09. Semakin erat

104 28 8
                                    

Zidni mendongak menatap bangunan megah dan mewah yang berdiri kokoh didepannya. Sungguh menakjubkan. Zidni sampai terkagum-kagum melihatnya.

Gavan membuka helm lalu turun dan berjalan masuk. "Awas itu mulut kemasukan lalet." ucap Gavan melewati Zidni.

Zidni mengerjap. "Yang ada lalet insecure kalau ada disini."

"Sampai kapan mau berdiri disitu?" mendengar ucapan Gavan, Zidni buru-buru menghampiri cowok itu lalu ikut masuk ke dalam rumah.

Rumah ini bergaya clasic modern. Berwarna gold dengan campuran kecoklatan.
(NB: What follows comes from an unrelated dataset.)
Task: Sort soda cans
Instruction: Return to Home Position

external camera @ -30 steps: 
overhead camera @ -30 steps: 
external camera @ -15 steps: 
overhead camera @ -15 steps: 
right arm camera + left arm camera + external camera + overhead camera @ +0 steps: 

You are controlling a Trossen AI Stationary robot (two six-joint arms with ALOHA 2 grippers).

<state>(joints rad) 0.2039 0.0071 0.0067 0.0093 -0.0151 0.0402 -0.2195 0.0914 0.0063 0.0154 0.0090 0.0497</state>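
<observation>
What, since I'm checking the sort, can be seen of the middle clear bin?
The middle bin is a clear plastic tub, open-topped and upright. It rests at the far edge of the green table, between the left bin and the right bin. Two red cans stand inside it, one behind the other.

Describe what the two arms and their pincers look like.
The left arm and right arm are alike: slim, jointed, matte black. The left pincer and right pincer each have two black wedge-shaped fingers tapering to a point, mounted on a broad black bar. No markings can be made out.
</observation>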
Warnanya yang terlihat mewah membuat Zidni merasa seperti remahan biskuit.

"Duduk, gue ganti baju dulu," ujar Gavan lalu meninggalkan Zidni yang memilih melihat-lihat frame besar yang terpajang dengan megahnya.

"Wah, keren banget," gumam Zidni. "Itu pasti foto Gavan kecil sama orang tuanya." Zidni menunjuk figura besar itu.

Tidak butuh lebih dari sepuluh menit Gavan sudah kembali dengan penampilan yang berbeda. "Masih betah?"

"Eh?" Zidni refleks menoleh.

Gavan menggunakan kaus dry fit hitam dengan celana pendek berwarna senada. Pelindung lutut dan siku. Hair Band berwarna hitam dengan sedikit corak putih dan sepatu voli berwarna navy. Penampilan yang sporty membuat tingkat ketampanannya bertambah berkali-kali lipat.

"Mau kemana?" pertanyaan polos Zidni meluncur begitu saja dari mulutnya. Matanya mengerjap memperhatikan Gavan dari atas sampai bawah.

"Lapangan," jawab Gavan santai lalu berjalan keluar dengan Zidni mengekor dibelakangnya.

Zidni menggaruk dahinya, ia jadi bingung sekarang. "Katanya mau main?"

Gavan menoleh. "Iya, main voli."

"Tapi kan yang gue maksud main keluar, jalan-jalan gitu." Zidni memprotes. Kakinya menghentak-hentak kesal.

"Inget, harus nurut." Gavan sudah naik ke motor dan menggunakan helm. Sementara Zidni berdiri disamping cowok itu dengan wajah ditekuk.

"Sini tangannya," Zidni menggigit tangan Gavan sehingga meninggalkan bekas. Gavan diam saja tidak banyak protes. Membiarkan Zidni melampiaskan kekesalannya.

"Udah puas?" tanya Gavan saat Zidni melepaskan tangannya. Anak itu mengangguk. "Sekarang naik."

Zidni memakai helm tanpa memasangkan pengaitnya karena ia sedang mode ngambek. Motor mulai melaju dengan kecepatan sedang. Hanya butuh tujuh menit mereka sampai dilapangan pertengahan komplek.

Gavan mengamit tangan Zidni meninggalkan parkiran. Zidni duduk dipinggir lapangan sedangkan Gavan melakukan pemanasan. Cewek itu sibuk memperhatikan Gavan yang tampak serius.

"Gimana cewek engga suka kalau dia aja sekeren itu." Zidni bermonolog. Ia menyangga dagunya dengan tangan kanan yang berada diatas paha. Posisinya merunduk. "Kalau gue yang dapetin Gavan pasti kena amuk satu sekolah."

"Tapi kayaknya seru. Boleh dicoba." Zidni terkekeh membayangkan dirinya membuat kehebohan di SMA Mentari. Zidni tidak sabar menunggu saat itu datang.

"Ngapain senyum-senyum?" sahut Gavan mengambil tempat disamping Zidni. Memperhatikan cewek itu dari samping.

Pandangannya jatuh pada lapangan yang masih lenggang. "Belum mulai?"

"Sebentar lagi," ucap Gavan namun tak lama terdengar suara nyaring peluit. Membuat Gavan dengan gesit beranjak dari duduknya. "Jangan kemana-mana. Selesai gue main, beli es krim, oke?"